Megan Sesma ’02, ’02E

Sesma playing harp in uniform and Sesma performing as student.

Sesma performing in uniform (Mike Hvozda/US Coast Guard); and as a double-degree student at Rochester, as part of a three-day event displaying the Names Project AIDS Memorial Quilt in Wilson Commons in 1999 (University Archives).

Sesma—who earned a degree in economics on the River Campus in addition to her Eastman degree—was the first harpist ever to become part of the US Coast Guard Band in 2003. She was the 2013 recipient of the Latina Style Award for the Coast Guard, an honor presented annually to one active duty female in the Coast Guard, and has performed at venues ranging from the Tchaikovsky Hall in Moscow, the Hollywood Bowl in Los Angeles, Carnegie Hall in New York, and numerous concert halls in South America.

About the US military bands

  • The US Army Band was created in 1922 by Army Chief of Staff John Pershing in emulation of European military bands he had heard during World War I. The band completed national tours in the 1920s and 1930s. In June 1943, at the height of World War II, it was called overseas to perform in North Africa and Europe. Its headquarters are in Arlington, Virginia.
  • The US Air Force Band is the youngest of the military bands, having formed in 1941—less than three months before the Japanese invasion of Pearl Harbor.
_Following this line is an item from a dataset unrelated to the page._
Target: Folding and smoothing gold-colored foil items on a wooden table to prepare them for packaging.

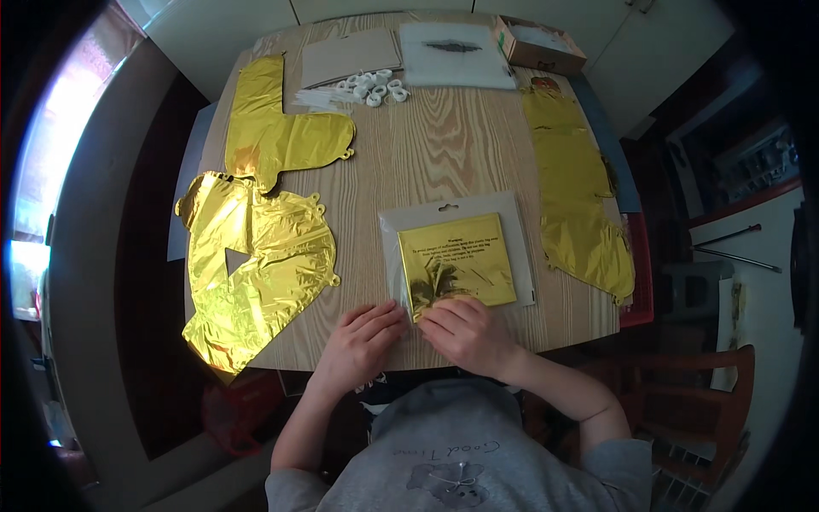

It’s based at Bolling Air Force Base in Washington, DC. After World War II, all but five members left for civilian life, but lead conductor George S. Howard embarked on a national recruiting program and increased the band to 115 members.
  • The US Marine Band is the oldest professional musical organization in the United States, established by an act of Congress on July 11, 1798. Thomas Jefferson requested that the band play at his inauguration in 1801, and it has performed at every presidential inauguration since. Jefferson called the band “the President’s Own,” a nickname that continues to this day. Headquarters are in Washington, DC.
  • The US Navy Band was created in 1925. One of its early notable performances included marking the historic return of Charles Lindberg following his transatlantic flight in 1928. On February 25, 1960, 19 members of the band were killed when its Navy transport plane collided midair with a Brazilian airliner in dense fog near Rio de Janeiro.
  • The Coast Guard Band was created in 1925 and is stationed in New London, Connecticut. One of the main organizers of the band was John Philip Sousa, who composed The Stars and Stripes Forever. In 1989, the Coast Guard was the first American ensemble to tour the Soviet Union.